=== Entries shown ===
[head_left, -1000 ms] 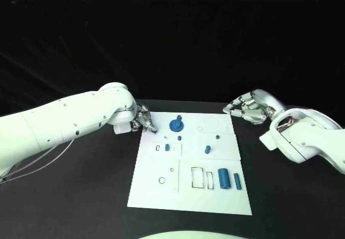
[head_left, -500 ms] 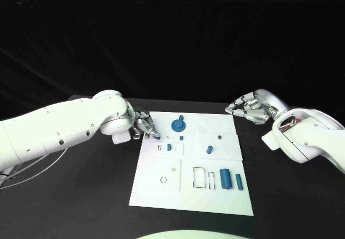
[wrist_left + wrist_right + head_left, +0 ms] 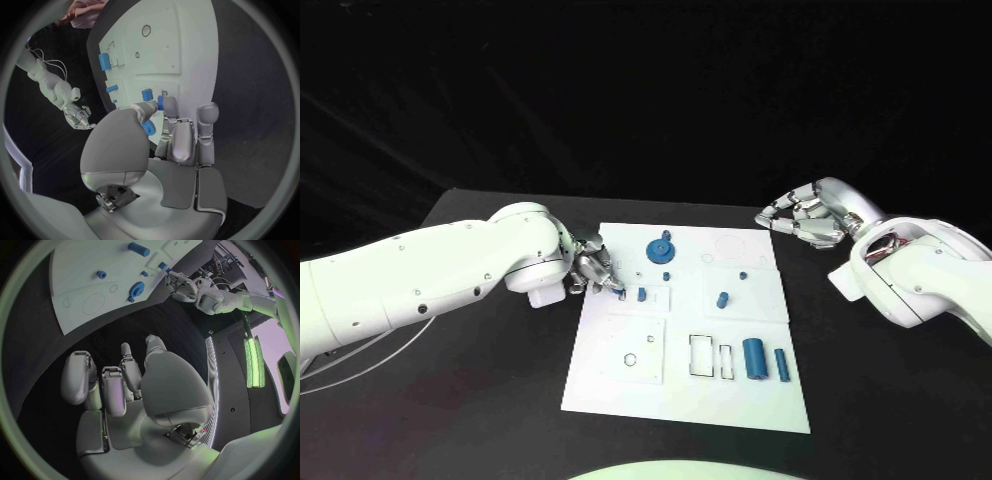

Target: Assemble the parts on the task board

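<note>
The white task board (image 3: 625,385) lies in the middle of the black table. On it are a blue gear (image 3: 658,248), a small blue peg (image 3: 668,276), two short blue pieces (image 3: 642,294) (image 3: 723,299), a blue cylinder (image 3: 753,357) and a slim blue bar (image 3: 780,364). My left hand (image 3: 593,270) hovers at the board's left edge and pinches a small blue part (image 3: 149,128) between thumb and fingers. My right hand (image 3: 805,218) hangs off the board's far right corner with its fingers curled in and nothing in them.
Black outlines of rectangular slots (image 3: 700,356) and round holes (image 3: 630,359) mark the board's near half. Bare black table (image 3: 459,400) surrounds the board. The right wrist view shows the board (image 3: 75,275) and my left hand (image 3: 187,287) beyond it.
My left hand has moved along the board's left edge toward me, carrying the small blue part. The right hand has stayed where it was.
</note>
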You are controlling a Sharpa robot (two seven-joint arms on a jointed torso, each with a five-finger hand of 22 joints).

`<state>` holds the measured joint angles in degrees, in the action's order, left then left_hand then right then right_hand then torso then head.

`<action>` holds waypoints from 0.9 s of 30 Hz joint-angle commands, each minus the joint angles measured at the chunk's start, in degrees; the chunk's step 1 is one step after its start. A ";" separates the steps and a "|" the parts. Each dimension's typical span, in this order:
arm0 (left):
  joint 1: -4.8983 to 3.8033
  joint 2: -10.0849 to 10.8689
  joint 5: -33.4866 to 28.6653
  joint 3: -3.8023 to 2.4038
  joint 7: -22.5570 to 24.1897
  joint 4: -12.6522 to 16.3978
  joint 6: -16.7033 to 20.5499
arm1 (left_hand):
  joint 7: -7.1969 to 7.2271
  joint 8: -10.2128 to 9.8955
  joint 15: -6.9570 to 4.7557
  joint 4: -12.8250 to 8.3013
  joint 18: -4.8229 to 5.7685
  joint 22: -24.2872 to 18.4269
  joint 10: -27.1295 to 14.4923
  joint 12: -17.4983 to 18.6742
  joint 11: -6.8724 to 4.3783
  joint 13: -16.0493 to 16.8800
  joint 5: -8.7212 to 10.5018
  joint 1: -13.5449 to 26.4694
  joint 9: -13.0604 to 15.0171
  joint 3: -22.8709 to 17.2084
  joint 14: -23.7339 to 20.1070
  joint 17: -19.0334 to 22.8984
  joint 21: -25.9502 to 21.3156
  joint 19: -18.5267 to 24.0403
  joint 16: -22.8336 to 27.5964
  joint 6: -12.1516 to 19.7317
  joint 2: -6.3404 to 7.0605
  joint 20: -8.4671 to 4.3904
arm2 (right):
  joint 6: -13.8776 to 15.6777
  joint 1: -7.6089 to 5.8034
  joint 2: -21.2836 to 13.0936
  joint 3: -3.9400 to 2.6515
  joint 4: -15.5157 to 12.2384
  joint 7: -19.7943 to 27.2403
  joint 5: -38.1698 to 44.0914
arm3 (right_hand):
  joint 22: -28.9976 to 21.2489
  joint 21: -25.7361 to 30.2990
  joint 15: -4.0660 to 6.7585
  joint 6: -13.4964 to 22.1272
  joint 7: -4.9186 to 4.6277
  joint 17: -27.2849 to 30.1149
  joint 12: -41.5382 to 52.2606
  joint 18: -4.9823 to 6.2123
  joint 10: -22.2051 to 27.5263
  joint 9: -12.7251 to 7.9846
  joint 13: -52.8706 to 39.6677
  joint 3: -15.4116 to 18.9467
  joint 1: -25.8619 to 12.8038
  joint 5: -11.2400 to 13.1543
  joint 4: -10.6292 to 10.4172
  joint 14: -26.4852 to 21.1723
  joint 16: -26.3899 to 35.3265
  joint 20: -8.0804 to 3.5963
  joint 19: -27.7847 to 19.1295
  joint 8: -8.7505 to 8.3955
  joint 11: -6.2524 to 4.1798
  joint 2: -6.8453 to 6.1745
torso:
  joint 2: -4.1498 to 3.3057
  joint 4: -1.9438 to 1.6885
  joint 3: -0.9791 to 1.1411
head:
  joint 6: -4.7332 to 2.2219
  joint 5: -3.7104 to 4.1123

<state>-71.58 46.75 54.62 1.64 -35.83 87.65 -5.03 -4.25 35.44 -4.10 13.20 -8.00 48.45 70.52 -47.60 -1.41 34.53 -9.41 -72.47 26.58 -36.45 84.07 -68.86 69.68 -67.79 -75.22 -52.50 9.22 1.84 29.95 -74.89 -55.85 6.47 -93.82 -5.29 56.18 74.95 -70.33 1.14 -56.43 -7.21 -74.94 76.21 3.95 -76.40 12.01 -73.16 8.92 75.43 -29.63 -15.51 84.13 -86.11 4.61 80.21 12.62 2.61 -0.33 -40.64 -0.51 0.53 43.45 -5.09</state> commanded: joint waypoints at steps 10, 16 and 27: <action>0.52 -0.41 7.10 0.02 0.14 0.82 2.49 | 1.72 1.09 -0.75 -6.71 0.03 0.12 2.24 -2.93 -0.25 3.05 0.15 1.56 0.26 -6.91 1.28 0.00 0.44 -0.33 -0.18 -2.13 0.17 -0.09 | 0.44 0.04 -0.02 0.00 -0.06 0.53 0.28 | 1.89 0.29 0.29 0.25 0.03 -7.23 -0.31 0.64 0.56 0.11 0.15 0.35 0.50 -0.39 -0.05 3.94 0.45 0.12 -0.45 0.40 0.00 0.02 | -0.05 0.08 0.00 | 0.24 -0.02; 0.68 -0.68 7.59 0.05 -0.07 0.90 0.98 | 1.81 1.28 -0.80 -6.71 0.04 0.19 2.58 -3.41 -0.32 3.56 0.18 1.84 0.29 -6.91 1.28 -0.01 0.48 -0.36 -0.18 -2.23 0.27 -0.14 | 0.36 0.04 -0.04 0.00 -0.11 0.39 0.28 | 1.92 0.26 0.29 0.23 0.03 -7.28 -0.31 0.63 0.55 0.13 0.15 0.37 0.47 -0.42 -0.10 3.95 0.43 0.12 -0.43 0.42 0.00 0.04 | -0.04 0.07 0.01 | 0.41 0.01; 0.75 -0.78 7.77 0.10 -0.31 1.12 -1.11 | 2.01 1.67 -0.92 -6.82 0.06 0.28 3.31 -4.48 -0.49 4.72 0.20 2.22 0.37 -6.91 1.29 0.00 0.53 -0.40 -0.17 -2.47 0.36 -0.22 | 0.27 0.04 -0.13 0.00 -0.07 0.22 0.29 | 1.89 0.32 0.29 0.18 0.05 -7.27 -0.26 0.64 0.50 0.16 0.09 0.40 0.44 -0.44 -0.14 3.95 0.44 0.12 -0.45 0.46 -0.01 0.05 | -0.03 0.05 0.00 | 0.51 0.27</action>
<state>-70.86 46.10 61.72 1.74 -36.06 88.59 -4.24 -3.75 36.88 -4.49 11.50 -8.01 48.68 72.98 -51.92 -1.63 39.17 -8.96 -70.23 26.70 -38.14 84.06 -68.85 69.90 -68.00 -75.22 -53.02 10.10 1.63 30.18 -74.88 -55.96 6.48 -93.89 -5.25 56.17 74.93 -70.33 1.14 -56.44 -7.21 -74.92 76.21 3.95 -76.41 12.11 -73.08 9.08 75.43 -29.85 -15.67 84.13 -85.79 4.81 80.01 12.84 2.61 -0.33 -40.65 -0.43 0.53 43.96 -4.89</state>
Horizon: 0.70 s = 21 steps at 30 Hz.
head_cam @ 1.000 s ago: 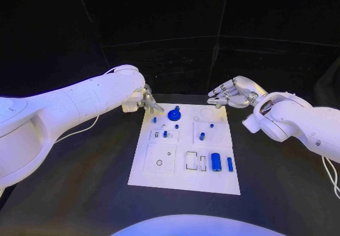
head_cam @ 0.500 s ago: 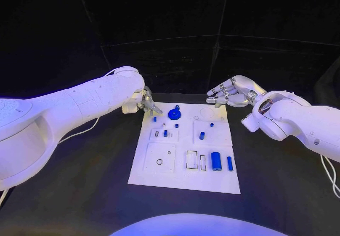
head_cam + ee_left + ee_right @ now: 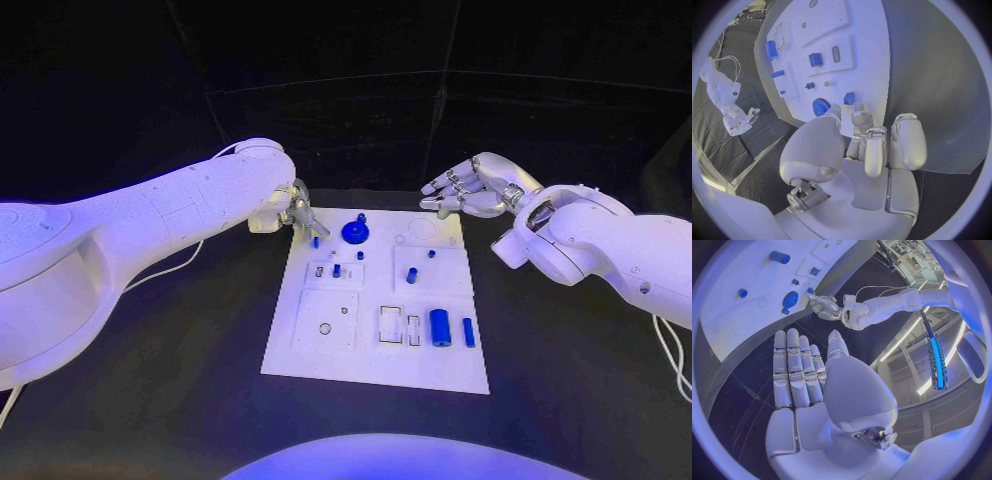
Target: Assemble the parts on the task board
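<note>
While the white board lies flat in the middle of the black bench, both arms reach in over its far end. From the left edge of the head view comes the left arm, its hand poised at the board's far left corner with fingers pointing down toward a small blue peg. Seen from the left wrist, the fingertips sit just beside that peg and close to a round blue gear; whether they touch or pinch the peg cannot be told. Over the far right corner hovers the right hand, apart from the board and holding nothing. Its own wrist view shows that hand with palm flat and fingers stretched out side by side. On the board, the gear stands near the far edge, between the two hands. Several small blue pieces sit in recessed squares across the middle. Near the board's near right side, a larger blue cylinder lies with a thinner blue pin just beside it.
</note>
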Each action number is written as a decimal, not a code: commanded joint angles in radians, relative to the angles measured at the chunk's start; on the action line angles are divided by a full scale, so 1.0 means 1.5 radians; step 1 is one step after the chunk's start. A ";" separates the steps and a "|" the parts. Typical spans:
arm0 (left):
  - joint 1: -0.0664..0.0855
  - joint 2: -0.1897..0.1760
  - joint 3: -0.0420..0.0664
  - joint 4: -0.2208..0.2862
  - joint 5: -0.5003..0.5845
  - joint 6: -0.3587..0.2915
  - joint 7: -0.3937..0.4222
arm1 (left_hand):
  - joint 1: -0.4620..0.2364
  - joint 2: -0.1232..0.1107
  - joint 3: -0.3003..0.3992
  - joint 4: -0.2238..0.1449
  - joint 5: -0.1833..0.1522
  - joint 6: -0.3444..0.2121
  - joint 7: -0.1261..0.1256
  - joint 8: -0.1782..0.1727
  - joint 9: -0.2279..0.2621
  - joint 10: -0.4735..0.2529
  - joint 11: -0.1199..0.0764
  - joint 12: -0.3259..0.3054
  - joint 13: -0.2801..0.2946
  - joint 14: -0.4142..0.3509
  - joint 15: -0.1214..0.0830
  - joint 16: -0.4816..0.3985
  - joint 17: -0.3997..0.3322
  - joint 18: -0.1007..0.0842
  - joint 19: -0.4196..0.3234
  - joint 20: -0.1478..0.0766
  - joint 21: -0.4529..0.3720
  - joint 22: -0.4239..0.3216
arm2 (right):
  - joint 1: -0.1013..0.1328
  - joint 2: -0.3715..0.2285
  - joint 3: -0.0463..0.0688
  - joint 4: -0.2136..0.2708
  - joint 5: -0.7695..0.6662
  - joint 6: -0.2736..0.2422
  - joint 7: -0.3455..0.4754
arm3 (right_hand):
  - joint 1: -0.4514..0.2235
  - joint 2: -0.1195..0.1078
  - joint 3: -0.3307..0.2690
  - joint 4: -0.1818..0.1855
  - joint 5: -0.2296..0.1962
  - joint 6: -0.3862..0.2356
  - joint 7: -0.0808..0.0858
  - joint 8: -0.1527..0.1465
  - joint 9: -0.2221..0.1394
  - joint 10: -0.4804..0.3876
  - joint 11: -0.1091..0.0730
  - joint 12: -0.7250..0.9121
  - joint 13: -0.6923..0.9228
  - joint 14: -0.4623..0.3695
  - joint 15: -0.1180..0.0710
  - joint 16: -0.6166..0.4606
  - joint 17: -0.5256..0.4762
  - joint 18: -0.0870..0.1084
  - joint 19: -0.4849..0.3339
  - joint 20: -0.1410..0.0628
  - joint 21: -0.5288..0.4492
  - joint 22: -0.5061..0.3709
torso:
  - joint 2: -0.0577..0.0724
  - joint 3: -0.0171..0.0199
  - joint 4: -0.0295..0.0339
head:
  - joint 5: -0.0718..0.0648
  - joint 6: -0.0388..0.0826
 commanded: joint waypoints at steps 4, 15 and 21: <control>0.000 0.001 0.000 0.002 -0.005 0.017 0.004 | 0.013 0.003 0.002 -0.007 -0.001 0.005 0.001 -0.003 -0.001 0.001 0.000 0.001 -0.001 0.070 0.002 0.002 0.176 0.001 0.004 0.001 0.003 0.002 | 0.001 0.001 0.000 0.001 0.001 0.001 0.007 | 0.000 0.007 -0.003 -0.001 0.006 -0.003 0.001 -0.001 0.000 -0.005 -0.001 -0.001 -0.002 -0.003 0.002 -0.004 -0.001 0.002 -0.001 0.006 -0.005 -0.002 | 0.000 0.0002 0.0005 | -0.001 -0.001; -0.001 0.001 0.000 0.009 -0.005 0.020 0.008 | 0.024 0.008 0.003 -0.011 -0.001 0.006 0.001 -0.004 -0.002 0.001 0.000 0.002 -0.001 0.070 0.002 0.002 0.176 0.001 0.004 0.001 0.003 0.003 | 0.001 0.002 0.000 0.000 0.002 0.000 0.008 | 0.001 0.008 -0.002 -0.001 0.006 -0.003 0.001 0.000 0.000 -0.005 -0.001 0.000 -0.002 -0.003 0.002 -0.004 -0.001 0.002 0.000 0.006 -0.005 -0.002 | 0.000 0.0002 -0.0002 | -0.001 -0.001; -0.001 0.001 0.000 0.009 -0.005 0.022 0.005 | 0.035 0.009 0.003 -0.017 -0.001 0.007 0.001 -0.005 -0.003 0.000 0.000 0.002 -0.002 0.070 0.003 0.002 0.176 0.001 0.004 0.001 0.003 0.003 | 0.001 0.002 0.000 0.000 0.002 0.001 0.008 | 0.001 0.008 -0.002 -0.001 0.006 -0.003 0.001 0.000 0.000 -0.005 -0.001 0.000 -0.002 -0.003 0.002 -0.004 -0.001 0.002 0.000 0.006 -0.005 -0.002 | 0.000 0.0003 -0.0009 | 0.000 -0.001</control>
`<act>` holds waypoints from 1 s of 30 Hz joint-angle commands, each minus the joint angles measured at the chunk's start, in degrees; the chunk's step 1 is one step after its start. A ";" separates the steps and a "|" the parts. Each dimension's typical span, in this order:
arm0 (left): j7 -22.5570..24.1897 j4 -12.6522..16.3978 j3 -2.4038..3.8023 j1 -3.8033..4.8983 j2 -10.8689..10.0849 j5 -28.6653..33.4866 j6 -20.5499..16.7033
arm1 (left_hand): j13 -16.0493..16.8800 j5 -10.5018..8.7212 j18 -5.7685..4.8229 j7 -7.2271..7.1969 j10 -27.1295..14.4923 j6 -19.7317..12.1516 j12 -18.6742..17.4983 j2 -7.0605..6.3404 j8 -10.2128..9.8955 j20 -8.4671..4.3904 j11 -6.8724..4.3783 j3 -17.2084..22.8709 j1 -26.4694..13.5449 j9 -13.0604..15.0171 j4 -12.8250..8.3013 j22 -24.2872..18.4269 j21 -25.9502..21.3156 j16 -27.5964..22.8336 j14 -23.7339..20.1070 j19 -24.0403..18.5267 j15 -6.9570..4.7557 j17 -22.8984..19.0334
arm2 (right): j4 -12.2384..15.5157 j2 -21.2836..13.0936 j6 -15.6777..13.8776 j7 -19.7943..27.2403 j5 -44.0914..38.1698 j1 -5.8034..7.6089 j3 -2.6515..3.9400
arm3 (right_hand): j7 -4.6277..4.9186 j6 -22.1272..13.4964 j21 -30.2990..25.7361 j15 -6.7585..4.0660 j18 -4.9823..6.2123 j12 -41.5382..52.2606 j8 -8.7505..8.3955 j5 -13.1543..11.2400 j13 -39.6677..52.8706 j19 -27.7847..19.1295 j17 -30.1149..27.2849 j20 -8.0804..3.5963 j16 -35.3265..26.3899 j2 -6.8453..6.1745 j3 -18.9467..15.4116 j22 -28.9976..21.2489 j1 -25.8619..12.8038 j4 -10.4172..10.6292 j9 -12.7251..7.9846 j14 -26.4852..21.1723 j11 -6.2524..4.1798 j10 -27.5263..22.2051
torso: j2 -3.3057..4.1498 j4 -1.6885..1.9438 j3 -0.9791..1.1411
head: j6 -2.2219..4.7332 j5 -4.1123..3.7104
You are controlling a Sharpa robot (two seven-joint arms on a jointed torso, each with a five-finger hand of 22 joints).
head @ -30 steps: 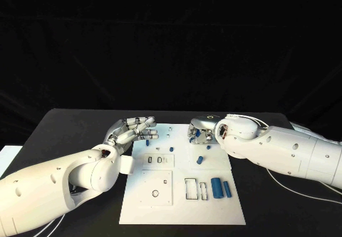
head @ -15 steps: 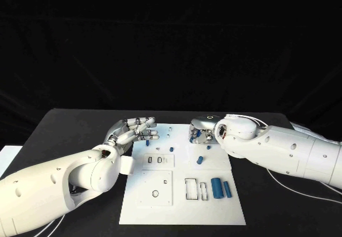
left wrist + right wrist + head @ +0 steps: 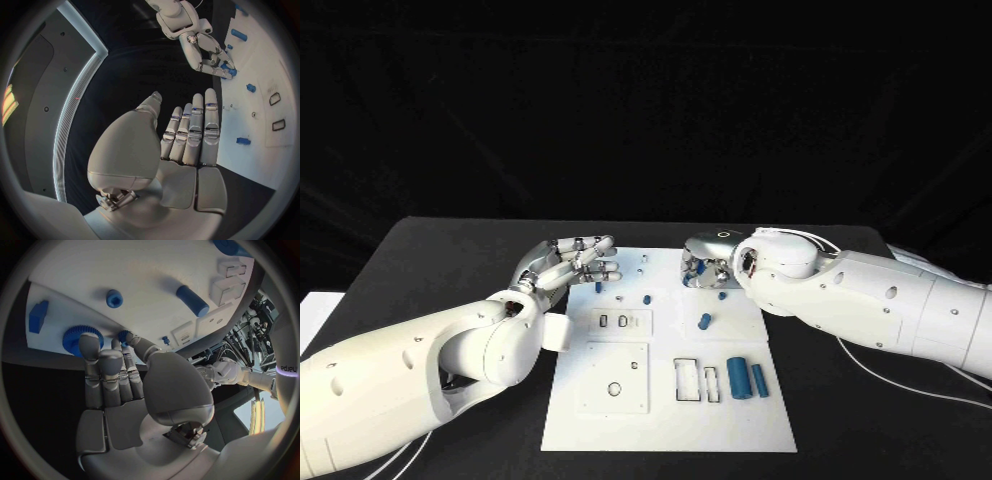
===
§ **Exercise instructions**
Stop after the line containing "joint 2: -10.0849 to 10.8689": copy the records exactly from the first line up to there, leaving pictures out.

§ **Task output**
[head_left, -1000 ms] 
[head_left, -500 ms] 
[wrist_left + wrist_right + head_left, +0 ms] 

Target: Assemble the parts on the task board

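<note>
The white task board (image 3: 625,385) lies in the middle of the black table. On it are a blue gear (image 3: 658,248), a small blue peg (image 3: 668,276), two short blue pieces (image 3: 642,294) (image 3: 723,299), a blue cylinder (image 3: 753,357) and a slim blue bar (image 3: 780,364). My left hand (image 3: 593,270) hovers at the board's left edge and pinches a small blue part (image 3: 149,128) between thumb and fingers. My right hand (image 3: 805,218) hangs off the board's far right corner with its fingers curled in and nothing in them.
Black outlines of rectangular slots (image 3: 700,356) and round holes (image 3: 630,359) mark the board's near half. Bare black table (image 3: 459,400) surrounds the board. The right wrist view shows the board (image 3: 75,275) and my left hand (image 3: 187,287) beyond it.
My left hand has moved along the board's left edge toward me, carrying the small blue part. The right hand has stayed where it was.
</note>
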You are controlling a Sharpa robot (two seven-joint arms on a jointed torso, each with a five-finger hand of 22 joints).

`<state>` holds the measured joint angles in degrees, in the action's order, left then left_hand then right then right_hand then torso then head.

`<action>` holds waypoints from 0.9 s of 30 Hz joint-angle commands, each minus the joint angles measured at the chunk's start, in degrees; the chunk's step 1 is one step after its start. A ";" separates the steps and a "|" the parts. Each dimension's typical span, in this order:
arm0 (left):
  joint 1: -4.8983 to 3.8033
  joint 2: -10.0849 to 10.8689

The output requires no additions.